Local impacts of pollutants on reefs adjacent to southern Australian capital cities have been investigated in several related studies, including urban impacts on fishes, mobile invertebrates, sessile invertebrates and macroalgae (Fowles et al., 2018a, Fowles et al., 2018b; Stuart-Smith et al., 2015). The presence of microplastic in this region has also been investigated with plastic particles found to be ubiquitous on the seafloor adjacent to rocky reefs (Ling et al., 2017). Overall, the reef communities studied are impacted to different degrees by the wide variety of pollutants present, but show a general transition towards “short and simplified” structural configurations, whereby taxa and habitats become dominated by fewer, smaller species (Ling et al., 2018). Much improved predictive models on pollutant impacts on reef and adjacent soft-sediment depositional zones are nevertheless needed if management is to efficiently respond to the diverse array of threats (Crain et al., 2009).

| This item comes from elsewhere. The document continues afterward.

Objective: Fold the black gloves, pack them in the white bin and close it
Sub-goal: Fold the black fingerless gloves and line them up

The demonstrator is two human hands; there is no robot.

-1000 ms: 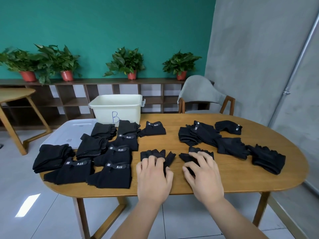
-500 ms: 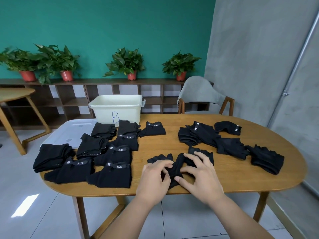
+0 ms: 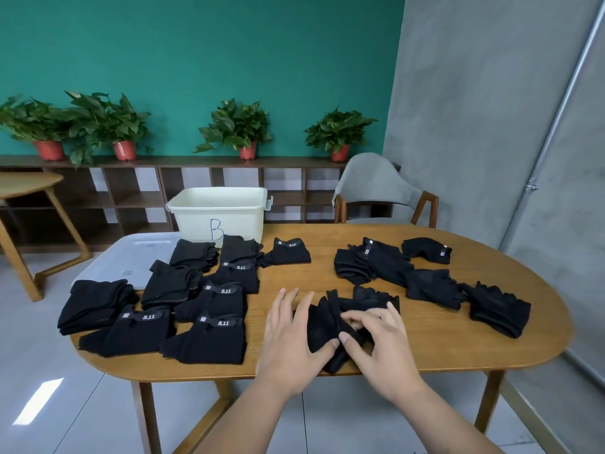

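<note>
Near the front edge of the wooden table (image 3: 322, 273) lies a pair of black gloves (image 3: 322, 326), one laid over the other. My left hand (image 3: 289, 335) holds its left side, fingers stretched along it and thumb pinching its lower edge. My right hand (image 3: 379, 342) pinches the right side with curled fingers. Folded black gloves (image 3: 209, 339) with 5.11 labels lie in rows on the left. Unfolded gloves (image 3: 425, 283) are heaped on the right. The white bin (image 3: 196, 221), marked B, stands open at the back left.
The bin's translucent lid (image 3: 134, 257) lies flat at the table's left end, partly under folded gloves. A grey chair (image 3: 370, 185) stands behind the table. A shelf with potted plants (image 3: 235, 126) runs along the green wall.
Two gloves that lay side by side under my flat hands have been drawn together and stacked. Both hands have moved inward and now grip the pair.
</note>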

Macrofaunal and meiofaunal invertebrates comprise poorly studied but abundant and critically important components of benthic ecosystems. These animals range from ~0.125 mm to ~16 mm in body size, and live in association with macroalgae and other habitats on hard surfaces, and in sediments (Edgar, 1983). Although their small size precludes broad public and scientific interest, macrofauna and meiofauna provide an essential link in marine food webs (Edgar and Moore, 1986; Taylor, 1998), and play a crucial role in nutrient cycling (Hutchings, 1998).

Invertebrates in soft sediment (infauna) tend to be more widely investigated than surface-dwelling invertebrates on reefs (epifauna). They have been used as indicator taxa to monitor local environmental impacts on marine systems because standardised samples are relatively easy to collect using remotely deployed sediment grabs, as opposed to requirements for diver-based sampling of reef epifauna. Moreover, many pollutants settle out on the soft-sediment depositional zones, and thereby come into direct contact with infauna (Bryan and Langston, 1992; Ellis et al., 2006; Ling et al., 2018; Wildsmith et al., 2017).

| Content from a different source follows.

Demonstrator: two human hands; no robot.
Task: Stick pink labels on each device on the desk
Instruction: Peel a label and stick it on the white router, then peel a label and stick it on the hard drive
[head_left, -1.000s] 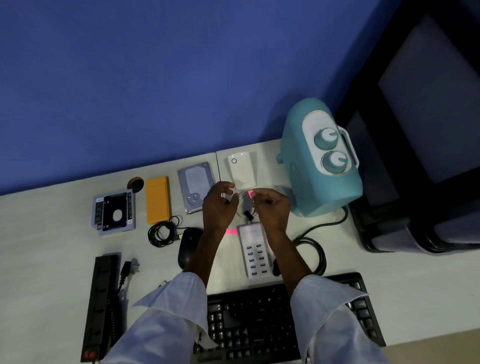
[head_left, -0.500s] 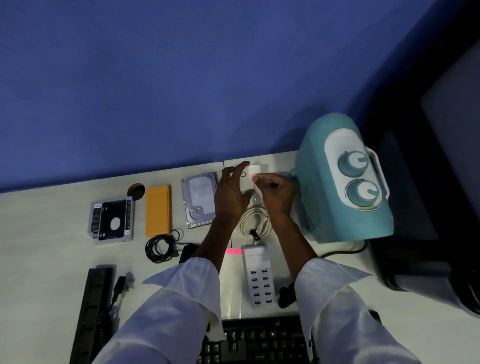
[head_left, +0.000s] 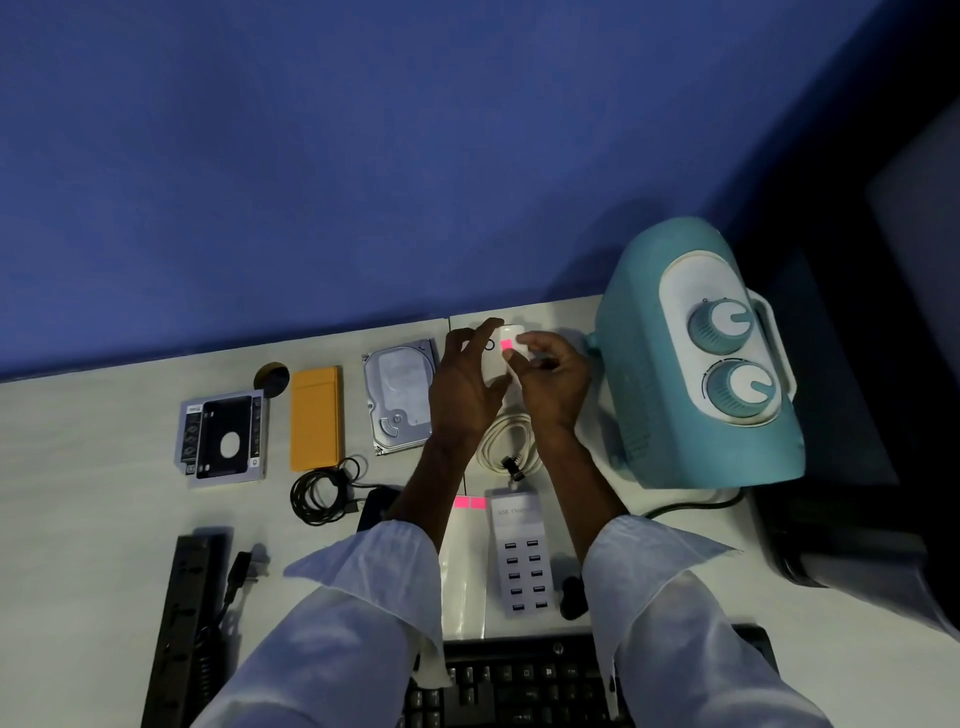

Furthermore, taxonomic resolution is an important element that can influence detection of impacts of environmental and pollutants factors on benthic communities. Although species-level identification might seem ideal, it is costly and time-consuming (Ellis, 1985; Warwick, 1988). Thus, identifying the highest taxonomic rank that can be used to detect community patterns is key to efficiently mapping impacts over large areas (Terlizzi et al., 2003).

Here we examine the distribution of reef epifauna (in macro- and meio-faunal size classes) and nearby infauna in relation to natural environmental and pollution gradients along 2700 km coastal distance around south-eastern mainland Australia and Tasmania. We investigate variability in structure and richness for three different community types (reef macroalgal macrofauna >1 mm; reef macroalgal meiofauna 0.125–1 mm; and adjacent sediment infauna >1 mm) against seventeen different environmental and pollutant covariates grouped into five categories: environmental, catchment effects, heavy metals, hydrocarbons and nutrients. Our investigation thus comprises a natural experiment, where strong associations between covariates and communities are distinguished. Once identified, associations represent priorities for subsequent experimental study to attribute causation.

Specifically, we assess relative effect sizes associated with three hypotheses: (1) To what extent do different natural environmental and pollutant stressors affect faunal communities relative to each other (when assessed using a consistent methodology for the same set of sites across a subcontinental scale)? (2) Are the effects of different pollutants consistent between macrofaunal and meiofaunal communities, and between epifaunal and infaunal communities? (3) How does sorting of samples to different taxonomic resolution affect detection of impacts of pollutants?